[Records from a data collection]

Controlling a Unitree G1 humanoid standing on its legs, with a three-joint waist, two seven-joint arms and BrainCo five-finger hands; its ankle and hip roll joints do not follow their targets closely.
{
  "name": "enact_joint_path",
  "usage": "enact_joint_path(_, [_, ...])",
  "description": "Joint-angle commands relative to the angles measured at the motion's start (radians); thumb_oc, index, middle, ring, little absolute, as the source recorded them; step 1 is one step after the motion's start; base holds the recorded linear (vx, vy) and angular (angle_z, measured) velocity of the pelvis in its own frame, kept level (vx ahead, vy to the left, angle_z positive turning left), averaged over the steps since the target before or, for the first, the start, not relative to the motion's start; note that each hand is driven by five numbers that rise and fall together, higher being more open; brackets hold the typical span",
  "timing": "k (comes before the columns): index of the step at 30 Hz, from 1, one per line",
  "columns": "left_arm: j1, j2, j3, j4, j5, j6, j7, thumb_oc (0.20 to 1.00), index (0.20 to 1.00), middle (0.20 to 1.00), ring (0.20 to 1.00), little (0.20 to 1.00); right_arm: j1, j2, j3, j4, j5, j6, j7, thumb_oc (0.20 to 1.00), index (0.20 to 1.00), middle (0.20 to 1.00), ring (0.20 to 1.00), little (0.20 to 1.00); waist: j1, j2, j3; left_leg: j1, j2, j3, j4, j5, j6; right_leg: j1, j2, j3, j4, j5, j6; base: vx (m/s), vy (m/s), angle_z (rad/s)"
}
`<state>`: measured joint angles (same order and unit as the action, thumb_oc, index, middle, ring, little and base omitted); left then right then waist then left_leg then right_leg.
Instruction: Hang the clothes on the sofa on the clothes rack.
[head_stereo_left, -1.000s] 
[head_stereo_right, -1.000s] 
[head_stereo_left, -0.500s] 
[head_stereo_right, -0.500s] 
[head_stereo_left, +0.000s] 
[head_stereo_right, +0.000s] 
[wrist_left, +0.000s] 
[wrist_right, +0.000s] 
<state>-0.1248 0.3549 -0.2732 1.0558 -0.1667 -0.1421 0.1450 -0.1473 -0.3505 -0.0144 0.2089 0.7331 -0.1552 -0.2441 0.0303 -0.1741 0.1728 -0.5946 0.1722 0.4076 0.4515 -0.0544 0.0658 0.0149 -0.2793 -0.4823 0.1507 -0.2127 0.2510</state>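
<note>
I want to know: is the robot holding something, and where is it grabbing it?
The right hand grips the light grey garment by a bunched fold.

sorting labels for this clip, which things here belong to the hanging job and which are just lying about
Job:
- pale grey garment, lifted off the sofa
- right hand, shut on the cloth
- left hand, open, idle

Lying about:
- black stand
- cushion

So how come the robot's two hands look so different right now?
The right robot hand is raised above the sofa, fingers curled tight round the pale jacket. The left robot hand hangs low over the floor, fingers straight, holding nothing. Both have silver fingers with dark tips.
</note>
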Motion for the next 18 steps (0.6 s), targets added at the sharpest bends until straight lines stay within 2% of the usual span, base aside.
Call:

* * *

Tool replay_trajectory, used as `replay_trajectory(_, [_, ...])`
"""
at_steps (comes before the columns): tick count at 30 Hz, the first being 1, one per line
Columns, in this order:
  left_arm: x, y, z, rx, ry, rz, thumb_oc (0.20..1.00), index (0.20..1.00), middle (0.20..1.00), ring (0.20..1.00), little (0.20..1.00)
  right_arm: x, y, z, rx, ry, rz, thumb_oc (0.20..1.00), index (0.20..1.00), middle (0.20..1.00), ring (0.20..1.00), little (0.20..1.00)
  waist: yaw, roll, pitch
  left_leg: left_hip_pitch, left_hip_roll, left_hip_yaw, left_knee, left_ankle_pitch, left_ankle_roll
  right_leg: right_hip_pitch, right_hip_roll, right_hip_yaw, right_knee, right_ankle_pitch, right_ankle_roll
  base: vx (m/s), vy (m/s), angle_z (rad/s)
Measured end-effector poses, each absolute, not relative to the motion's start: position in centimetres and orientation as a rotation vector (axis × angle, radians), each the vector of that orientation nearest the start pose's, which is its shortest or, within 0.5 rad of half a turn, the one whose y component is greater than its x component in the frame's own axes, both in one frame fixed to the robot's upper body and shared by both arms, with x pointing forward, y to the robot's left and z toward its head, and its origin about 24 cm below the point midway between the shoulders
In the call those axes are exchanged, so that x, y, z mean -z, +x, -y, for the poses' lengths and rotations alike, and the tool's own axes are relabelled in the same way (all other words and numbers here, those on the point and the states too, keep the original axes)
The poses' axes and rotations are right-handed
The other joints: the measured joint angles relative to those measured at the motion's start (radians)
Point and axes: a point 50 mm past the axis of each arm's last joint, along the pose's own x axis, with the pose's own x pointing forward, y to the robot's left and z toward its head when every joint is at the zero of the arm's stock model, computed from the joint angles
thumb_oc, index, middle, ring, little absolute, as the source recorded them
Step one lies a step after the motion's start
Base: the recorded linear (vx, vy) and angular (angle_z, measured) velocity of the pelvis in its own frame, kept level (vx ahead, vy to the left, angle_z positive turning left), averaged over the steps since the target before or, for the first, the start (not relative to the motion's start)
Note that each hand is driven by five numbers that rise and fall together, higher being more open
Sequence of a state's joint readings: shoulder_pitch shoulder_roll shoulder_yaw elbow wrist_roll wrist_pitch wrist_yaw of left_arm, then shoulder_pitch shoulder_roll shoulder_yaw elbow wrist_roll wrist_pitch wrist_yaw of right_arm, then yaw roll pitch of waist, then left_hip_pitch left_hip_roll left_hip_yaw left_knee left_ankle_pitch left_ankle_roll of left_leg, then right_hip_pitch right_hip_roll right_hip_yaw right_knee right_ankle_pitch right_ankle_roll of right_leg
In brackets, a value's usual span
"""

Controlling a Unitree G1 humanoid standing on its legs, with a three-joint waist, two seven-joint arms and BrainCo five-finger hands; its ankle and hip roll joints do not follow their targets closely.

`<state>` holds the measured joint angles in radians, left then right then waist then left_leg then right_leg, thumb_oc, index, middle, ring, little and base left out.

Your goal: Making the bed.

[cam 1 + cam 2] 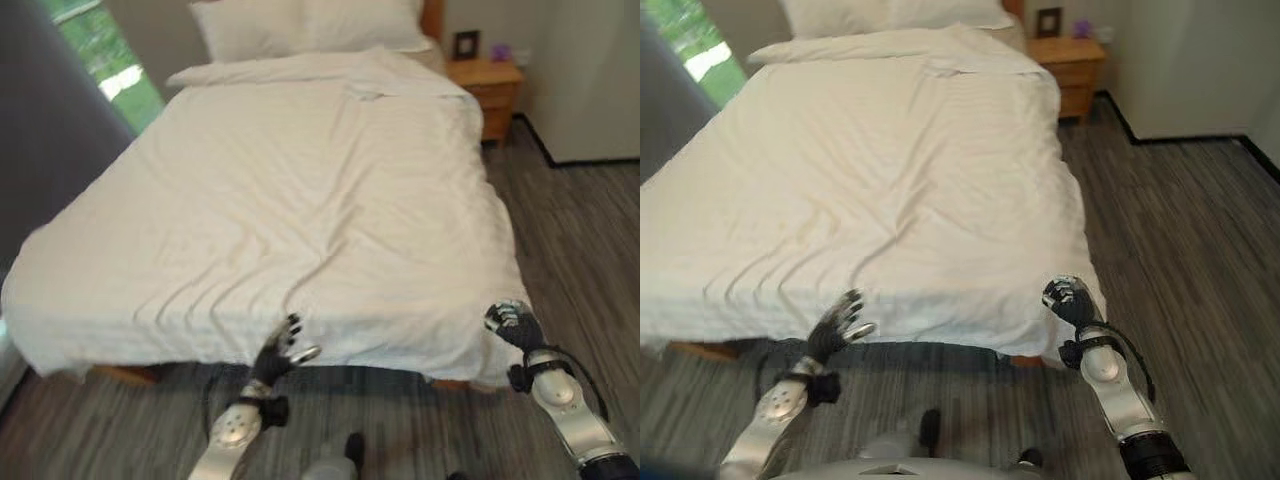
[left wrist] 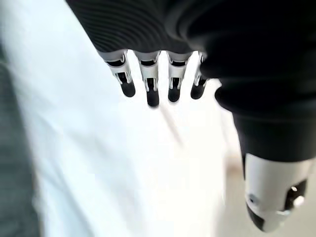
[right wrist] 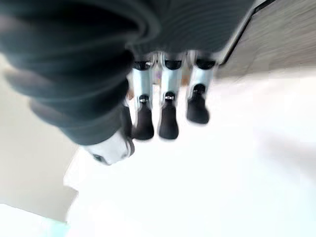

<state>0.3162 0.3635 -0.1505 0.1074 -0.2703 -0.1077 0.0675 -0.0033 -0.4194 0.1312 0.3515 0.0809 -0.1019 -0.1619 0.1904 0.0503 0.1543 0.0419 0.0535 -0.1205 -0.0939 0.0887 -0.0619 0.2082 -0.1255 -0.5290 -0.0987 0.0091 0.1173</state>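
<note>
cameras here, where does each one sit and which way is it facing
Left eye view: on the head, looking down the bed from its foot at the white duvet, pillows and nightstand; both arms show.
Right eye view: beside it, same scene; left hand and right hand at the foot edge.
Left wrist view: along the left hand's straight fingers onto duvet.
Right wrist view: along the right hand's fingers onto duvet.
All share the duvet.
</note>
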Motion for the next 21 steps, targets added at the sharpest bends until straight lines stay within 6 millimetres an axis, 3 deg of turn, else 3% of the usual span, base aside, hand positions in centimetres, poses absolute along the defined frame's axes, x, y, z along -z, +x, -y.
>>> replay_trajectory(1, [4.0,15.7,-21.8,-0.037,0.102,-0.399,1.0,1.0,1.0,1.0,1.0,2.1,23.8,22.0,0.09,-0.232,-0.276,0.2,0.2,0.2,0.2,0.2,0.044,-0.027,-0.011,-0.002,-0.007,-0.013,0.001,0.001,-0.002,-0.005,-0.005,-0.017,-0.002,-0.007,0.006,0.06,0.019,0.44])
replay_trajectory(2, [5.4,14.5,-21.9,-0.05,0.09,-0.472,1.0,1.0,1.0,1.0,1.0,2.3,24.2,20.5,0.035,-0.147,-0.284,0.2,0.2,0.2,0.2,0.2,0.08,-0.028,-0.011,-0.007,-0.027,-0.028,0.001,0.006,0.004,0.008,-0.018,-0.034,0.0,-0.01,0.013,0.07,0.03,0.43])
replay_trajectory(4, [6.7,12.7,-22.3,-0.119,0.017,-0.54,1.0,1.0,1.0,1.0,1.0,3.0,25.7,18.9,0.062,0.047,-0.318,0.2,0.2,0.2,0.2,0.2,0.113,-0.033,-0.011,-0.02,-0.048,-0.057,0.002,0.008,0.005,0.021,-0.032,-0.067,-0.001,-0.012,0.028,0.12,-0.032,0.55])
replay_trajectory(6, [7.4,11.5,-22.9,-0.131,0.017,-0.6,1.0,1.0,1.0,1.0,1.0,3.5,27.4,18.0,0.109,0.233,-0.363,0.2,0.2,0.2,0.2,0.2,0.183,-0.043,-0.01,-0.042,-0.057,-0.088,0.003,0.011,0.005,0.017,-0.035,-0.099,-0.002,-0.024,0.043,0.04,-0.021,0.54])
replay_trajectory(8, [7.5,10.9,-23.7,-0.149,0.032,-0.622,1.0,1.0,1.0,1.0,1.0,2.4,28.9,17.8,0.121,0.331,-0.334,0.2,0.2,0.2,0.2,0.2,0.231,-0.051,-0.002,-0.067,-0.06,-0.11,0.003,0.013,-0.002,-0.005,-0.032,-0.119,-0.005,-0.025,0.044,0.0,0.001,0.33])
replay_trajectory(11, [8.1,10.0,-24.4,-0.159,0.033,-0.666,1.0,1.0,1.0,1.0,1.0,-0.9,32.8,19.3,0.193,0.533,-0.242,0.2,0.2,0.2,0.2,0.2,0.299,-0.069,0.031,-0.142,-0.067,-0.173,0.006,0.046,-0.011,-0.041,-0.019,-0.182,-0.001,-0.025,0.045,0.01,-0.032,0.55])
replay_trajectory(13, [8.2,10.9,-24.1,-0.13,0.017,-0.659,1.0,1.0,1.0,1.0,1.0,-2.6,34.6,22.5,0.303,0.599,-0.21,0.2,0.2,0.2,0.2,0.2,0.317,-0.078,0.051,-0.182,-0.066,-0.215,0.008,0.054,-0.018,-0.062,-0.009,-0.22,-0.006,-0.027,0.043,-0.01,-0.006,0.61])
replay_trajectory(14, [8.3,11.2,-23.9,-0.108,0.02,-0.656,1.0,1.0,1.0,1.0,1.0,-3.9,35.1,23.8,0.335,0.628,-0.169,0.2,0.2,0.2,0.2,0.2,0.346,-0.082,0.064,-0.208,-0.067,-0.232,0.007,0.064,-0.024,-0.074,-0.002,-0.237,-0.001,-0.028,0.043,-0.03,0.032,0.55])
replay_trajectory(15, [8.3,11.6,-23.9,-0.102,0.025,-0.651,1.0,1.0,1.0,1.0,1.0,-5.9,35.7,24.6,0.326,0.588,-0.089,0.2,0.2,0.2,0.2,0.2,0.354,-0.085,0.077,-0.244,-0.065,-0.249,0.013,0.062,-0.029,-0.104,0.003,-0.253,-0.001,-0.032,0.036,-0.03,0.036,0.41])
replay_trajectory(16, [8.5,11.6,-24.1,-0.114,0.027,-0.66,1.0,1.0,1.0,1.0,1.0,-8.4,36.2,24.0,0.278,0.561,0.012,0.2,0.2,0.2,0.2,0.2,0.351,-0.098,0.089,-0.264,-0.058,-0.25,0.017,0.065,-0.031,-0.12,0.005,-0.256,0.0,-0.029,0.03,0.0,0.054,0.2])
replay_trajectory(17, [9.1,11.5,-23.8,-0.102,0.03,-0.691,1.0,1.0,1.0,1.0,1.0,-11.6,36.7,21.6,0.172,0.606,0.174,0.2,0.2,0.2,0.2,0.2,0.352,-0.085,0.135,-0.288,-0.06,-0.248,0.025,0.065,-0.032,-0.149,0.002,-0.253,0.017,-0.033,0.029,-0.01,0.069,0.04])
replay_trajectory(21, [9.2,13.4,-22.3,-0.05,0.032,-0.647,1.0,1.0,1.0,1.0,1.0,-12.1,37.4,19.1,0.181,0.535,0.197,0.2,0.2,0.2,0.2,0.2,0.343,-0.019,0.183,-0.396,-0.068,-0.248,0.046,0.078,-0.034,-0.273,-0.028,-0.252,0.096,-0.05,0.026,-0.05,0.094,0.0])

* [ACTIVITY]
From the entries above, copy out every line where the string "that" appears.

* [YOUR RESPONSE]
  "description": "Joint-angle commands relative to the angles measured at the motion's start (radians); thumb_oc, index, middle, ring, little absolute, as the source recorded them; step 1 is one step after the motion's start; base holds the recorded linear (vx, vy) and angular (angle_z, measured) velocity of the pelvis in its own frame, kept level (vx ahead, vy to the left, angle_z positive turning left), averaged over the steps since the target before or, for the first, the start, not relative to the motion's start; note that each hand is driven by five numbers that rise and fall together, higher being more open; brackets hold the typical span",
Measured end-effector poses, each absolute, not relative to the motion's start: position in centimetres and orientation as a rotation vector (axis × angle, radians), each the vector of that orientation nearest the start pose's, which is its shortest or, within 0.5 rad of half a turn, the one whose y component is greater than its x component in the frame's own axes, both in one frame fixed to the robot's upper body and shared by both arms, with x pointing forward, y to the robot's left and z toward its head, and its origin about 24 cm below the point midway between the shoulders
In the call those axes are exchanged, so that x, y, z mean -z, +x, -y, for the poses' lengths and rotations alike, and the tool's own axes are relabelled in the same way (all other words and numbers here, those on the point and the states too, keep the original axes)
Note that each hand is driven by five numbers that rise and fall together, higher being more open

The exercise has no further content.